Umutlarım, hayallerim ve pişmanlıklarım, sayfa sayfa 80’li 90’lı yılların o henüz masumiyetin dünyamızda bozulmamış hali. Doğup büyüdüğüm mahallenin betonların altında kalmadan önceki tozlu topraklı ama mutlu yüzlerin gülümsediği kartpostal görünümü. İlk kıvılcımlar, ilk kıpırtılar kalbimde… ilk aşk, ilk şiir, ilk gönül sızısı… Hülyalı bakışlar, radyolu, teypli, kasetli türkünün, Türk sanat müziğinin ve de arabeskin canlı canlı aramızda dolaştığı düşten yapraklı takvimlerin seneleri. O gün o hayatı yaşarken hissettiğim duyguları bugünkü kalbim ne yaşayabilir ne de kaldırabilir. Güzel dostlar, harika sohbetler, masalsı günler, sonu ayrılıklarla biten sevda serüvenleri. Hepsi birer hatıra iken bende, şimdi bir romanın sayfalarında her okuyanla yeniden yaşanacak belki de…

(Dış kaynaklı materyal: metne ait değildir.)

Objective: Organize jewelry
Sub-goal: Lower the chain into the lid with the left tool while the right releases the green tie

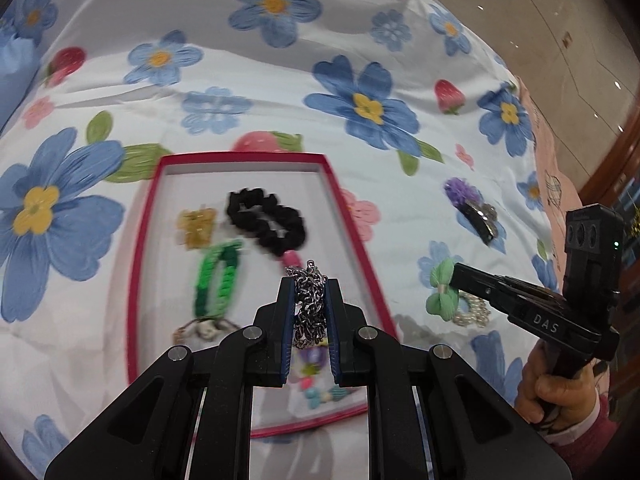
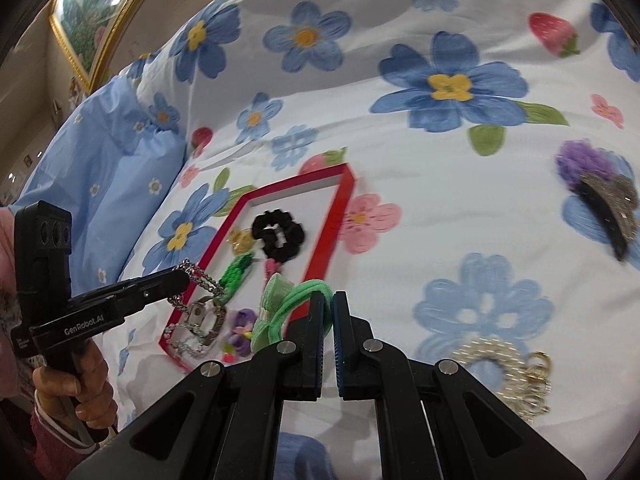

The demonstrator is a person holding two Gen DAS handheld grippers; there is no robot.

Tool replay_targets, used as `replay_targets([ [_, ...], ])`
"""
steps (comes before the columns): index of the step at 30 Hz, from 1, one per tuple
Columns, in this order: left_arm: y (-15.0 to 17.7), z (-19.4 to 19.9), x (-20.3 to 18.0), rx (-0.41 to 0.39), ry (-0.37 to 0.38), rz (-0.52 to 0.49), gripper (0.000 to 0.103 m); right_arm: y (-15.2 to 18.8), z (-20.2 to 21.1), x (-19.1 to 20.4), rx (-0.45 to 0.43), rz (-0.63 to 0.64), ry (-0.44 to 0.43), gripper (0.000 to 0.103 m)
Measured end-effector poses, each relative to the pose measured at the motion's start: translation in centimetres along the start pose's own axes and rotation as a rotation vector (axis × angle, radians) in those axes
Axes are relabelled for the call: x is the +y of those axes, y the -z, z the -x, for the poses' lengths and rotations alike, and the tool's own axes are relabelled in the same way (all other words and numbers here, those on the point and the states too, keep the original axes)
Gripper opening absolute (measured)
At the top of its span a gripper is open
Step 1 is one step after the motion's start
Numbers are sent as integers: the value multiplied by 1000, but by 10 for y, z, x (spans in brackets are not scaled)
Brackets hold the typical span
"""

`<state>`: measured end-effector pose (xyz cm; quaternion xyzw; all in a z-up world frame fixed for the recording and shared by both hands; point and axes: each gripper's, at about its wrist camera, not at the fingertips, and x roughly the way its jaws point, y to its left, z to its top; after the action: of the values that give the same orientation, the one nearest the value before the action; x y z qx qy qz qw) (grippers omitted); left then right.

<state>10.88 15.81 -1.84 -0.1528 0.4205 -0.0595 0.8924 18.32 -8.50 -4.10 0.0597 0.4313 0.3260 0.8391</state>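
My left gripper (image 1: 310, 280) is shut on a bunched silver chain (image 1: 309, 304) and hangs over the red-rimmed tray (image 1: 348, 204). In the tray lie a black scrunchie (image 1: 266, 220), a green chain bracelet (image 1: 218, 276), a gold piece (image 1: 197, 226) and small beaded items. My right gripper (image 2: 329, 300) is shut on a green bow hair tie (image 2: 286, 306), just right of the tray (image 2: 338, 208). In the right wrist view the left gripper (image 2: 182, 280) shows with the silver chain (image 2: 200, 280) dangling. In the left wrist view the right gripper (image 1: 456, 278) holds the green bow (image 1: 440, 292).
A floral bedsheet (image 1: 248, 68) covers the bed. On it lie a purple hair clip (image 1: 470, 208) (image 2: 596, 196) and a pearl bracelet (image 2: 500, 364) (image 1: 474, 312). A light blue pillow (image 2: 108, 168) sits at the left. A hand (image 1: 556, 388) grips the right handle.
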Motion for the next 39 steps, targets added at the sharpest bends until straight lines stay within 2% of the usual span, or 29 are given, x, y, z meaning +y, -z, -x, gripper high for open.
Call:
replay_targets([
  [14,-6,-17,43,23,-33,45,13,-16,-59,44,68,83,-36,4],
  [24,-8,-47,67,71,-48,92,13,-20,-107,44,149,99,-15,4],
  [29,-3,-59,70,104,-60,93,13,-18,-118,43,177,103,-17,6],
  [39,-3,-60,69,110,-66,83,12,-19,-121,47,192,127,-18,10],
])
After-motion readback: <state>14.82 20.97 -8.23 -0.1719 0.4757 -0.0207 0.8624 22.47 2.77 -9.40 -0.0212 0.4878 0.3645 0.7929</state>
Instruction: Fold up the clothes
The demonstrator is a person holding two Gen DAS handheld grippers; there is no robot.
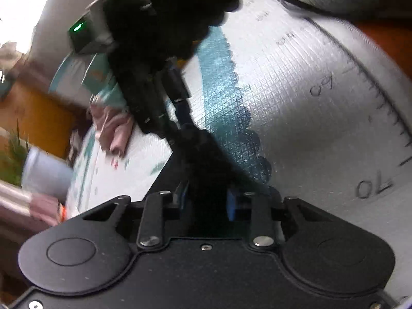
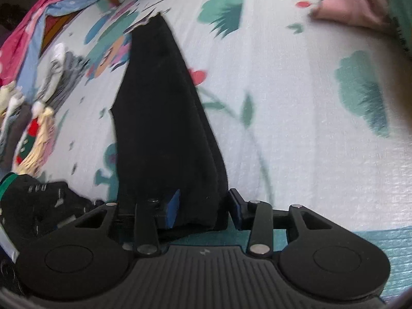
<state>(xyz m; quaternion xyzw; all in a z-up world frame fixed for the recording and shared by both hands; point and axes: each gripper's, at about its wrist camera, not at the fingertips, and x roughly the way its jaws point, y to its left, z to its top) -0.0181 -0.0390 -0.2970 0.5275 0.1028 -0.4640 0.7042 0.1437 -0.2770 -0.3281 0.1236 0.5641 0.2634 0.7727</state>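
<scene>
Both tongs, right (image 2: 199,206) and left (image 1: 203,195), pinch the long black cloth garment (image 2: 164,118); keep it taut, lowering evenly onto the patterned white mat (image 2: 296,116).

Printed play mat (image 2: 296,139), white with teal leaf shapes, spread ahead of the right gripper. Embossed mat (image 1: 296,103) bearing ruler marks lay right of the left gripper. Green light (image 1: 77,27) upper left.

Both grippers are looking matte black: left gripper (image 1: 206,200) showing round caps, silver pivot screws and blue finger pads; right gripper (image 2: 203,206) wearing a ribbed body at six o'clock.
</scene>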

Hani derler ya hayatımı anlatsam roman olur, işte ben anlattım roman oldu.
Buraya kadar romanın kişisel duygularına yer verdim; bundan sonrası bu roman niye yazıldı, insanlara mesajı ne? Kısmına geçmek istiyorum. Romanda ilk göze çarpan engelli bir adam ve onun yaşadığı hayatın tanıklığı oluyor. Sonra bir başka zaman vurgusu; milenyum öncesi, eski mahalle yaşantısı ve alışverişin yön değiştirmeden önceki bakkal kültürü. Bir de o günkü aşkların masumiyeti ve çizgiyi aşma korkusuyla yaşanması. Bakışlar, konuşmalar, çekingenlikler, korkular ve teni karıştırmadan, kalplerde yaşanan tarifsiz ve de bugüne anlatılması zor aşk halleri.
Başlangıcı güzel, sonu ayrılık olan; umutları hayalleri sınırsız ama haddini de bilen; tutmadan dokunmadan, kirletmeden çirkinleştirmeden yaşanan büyük bir aşk. İmkansızlığı kadar geniş bir zamana yayılan, iki ayrı ömrü kapsayan; ne yaşanırsa yaşansın varlığı bu iki yürekte her zaman muhafaza eden bir aşk.
Ben kendi hayatımın romanını bu duygu ve düşüncelerle okudum. Ancak önemli olan siz okurların duygu ve düşünceleridir. Bakalım sizler okurken neler hissedeceksiniz?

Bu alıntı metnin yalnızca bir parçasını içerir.